Your letter to the president of Catholic Healthcare West betrays this arrogance in stunning and unapologetic fashion while at the same time sidestepping your commitment to killing both mother and child, and laying emotional waste to surviving family members in such unfortunate situations as the one that prompted this controversy. It remains a bizarre fact of your organization that its leadership has no real family life of which to speak. You have no healthy contact with anything sexual, no kids, or wives of your own that they can see so negatively affected by such callous policies. So the effects of such things are really unexamined by you. They will never hurt a priest the way they would have that woman’s husband and that woman’s surviving children. The likelihood that Catholic leadership could be a credible authority on family, love, healthcare or the ethics surrounding such things is preposterously laughable, and that makes your particular (not terribly unique) arrogance on these matters even more contemptible.

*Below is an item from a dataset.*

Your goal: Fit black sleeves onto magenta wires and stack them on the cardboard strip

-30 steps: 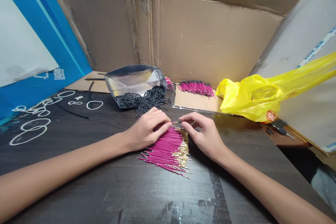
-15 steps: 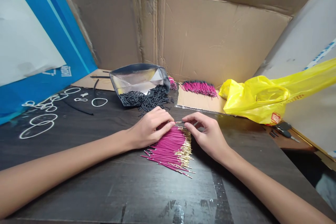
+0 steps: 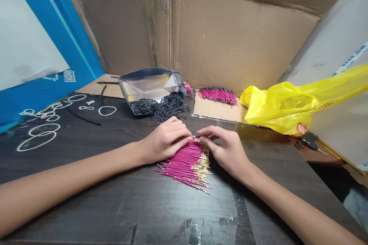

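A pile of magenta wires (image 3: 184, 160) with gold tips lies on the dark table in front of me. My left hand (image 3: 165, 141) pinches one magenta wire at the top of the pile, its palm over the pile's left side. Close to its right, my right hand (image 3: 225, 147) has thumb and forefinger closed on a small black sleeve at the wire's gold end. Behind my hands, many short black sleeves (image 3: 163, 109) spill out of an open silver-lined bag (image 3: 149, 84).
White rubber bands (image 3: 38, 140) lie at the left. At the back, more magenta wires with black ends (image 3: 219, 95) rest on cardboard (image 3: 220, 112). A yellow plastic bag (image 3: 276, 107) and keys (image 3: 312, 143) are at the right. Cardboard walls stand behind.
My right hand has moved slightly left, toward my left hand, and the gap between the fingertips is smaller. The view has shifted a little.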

Consider also that not all of the patients who find themselves under the care of St. Joseph’s are there of their own free will, and are probably not all Catholic and may not agree with the bioethical stances laid out by your medieval institution. Consider the case of some woman rushed into the ER of St. Joseph’s, dying perhaps and pregnant. Is it right for her, to be denied the best treatment available on the dubious authority of a bunch of family-less, virgins? Maybe our hypothetical patient is an atheist, or a Catholic who disagrees with you, or she is a Jew who finds herself in your hospital by an unlucky chance. Heaping suffering on people is not healthcare. Heaping suffering on people though is something at which the Roman Catholic Church seems to excel. Whether it is prevaricating on condom use in Africa, the massive deceit concerning child rape by priests, the expenditure of Church capital to oppose gay/lesbian/bi/transgender rights, or your confused, and I must repeat, callous approaches to bioethics your Church acts too often in such a way as to increase suffering in the real world. I am very glad to have left my Catholicism in my past, discarded for the petty, uninformed mythology masquerading for wisdom that it was and is.
Your removal of the imprimatur the Phoenix Archdiocese may well be a very good thing for the hospital. I can well imagine that this controversy served to discourage many promising and talented doctors from pursuing careers and residencies at St Joseph’s.